Untuk mendukung kelancaran implementasi HET terbaru, Pupuk Indonesia berkoordinasi dengan kementerian dan lembaga terkait untuk memastikan kebijakan ini terlaksana sesuai aturan. Sosialisasi kepada seluruh rantai distribusi, utamanya Penerima Pada Titik Serah (PPTS) juga segera dilaksanakan secara menyeluruh agar implementasi di lapangan dapat berjalan dengan optimal.
Adapun selama proses sosialisasi kebijakan tersebut, Pupuk Indonesia memastikan ketersediaan stok pupuk subsidi dalam kondisi yang mencukupi di seluruh wilayah Indonesia. Hingga 22 Oktober 2025, jumlah ketersediaan stok pupuk subsidi nasional mencapai 1.101.807 ton yang dapat memenuhi kebutuhan pupuk subsidi hingga akhir tahun.
"Kami memastikan proses bisnis Perusahaan tetap berjalan normal, serta pasokan dan distribusi pupuk tetap aman di seluruh wilayah agar kebijakan ini dapat terlaksana secara efektif dan memberikan manfaat nyata bagi petani di seluruh Indonesia," kata dia.
Pupuk Indonesia menegaskan kesiapan untuk mengawal implementasi kebijakan pemerintah dengan memastikan seluruh proses distribusi pupuk berjalan lancar, tertib, transparan, dan tepat sasaran.

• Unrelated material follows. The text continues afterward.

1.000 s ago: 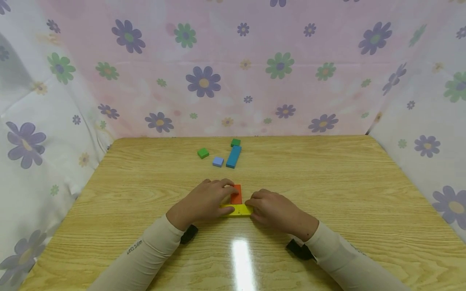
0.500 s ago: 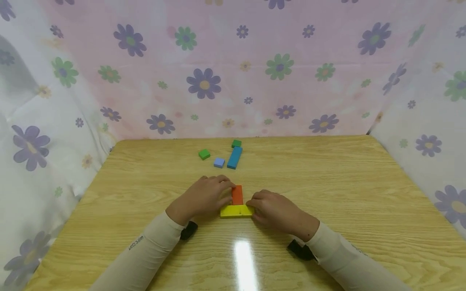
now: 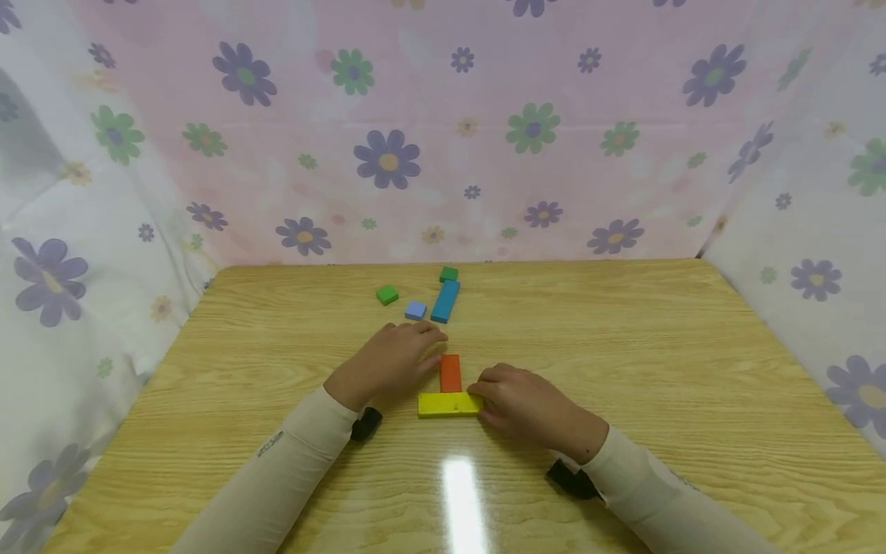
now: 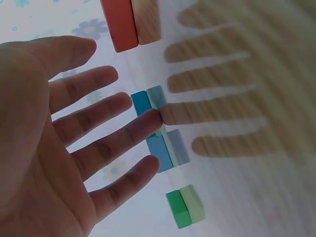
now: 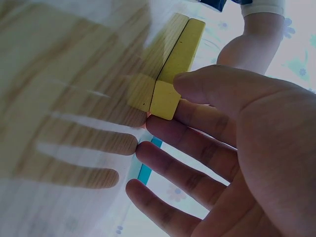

Pengawasan dilakukan secara ketat melalui sistem digital i-Pubers dan Command Center, yang memungkinkan pemantauan stok, penyaluran, hingga transaksi penebusan secara real-time di seluruh Indonesia.
“Kami akan memperkuat koordinasi dengan seluruh pihak terkait untuk mengawal penyaluran pupuk berlangsung sesuai dengan ketentuan HET yang baru,” tegasnya.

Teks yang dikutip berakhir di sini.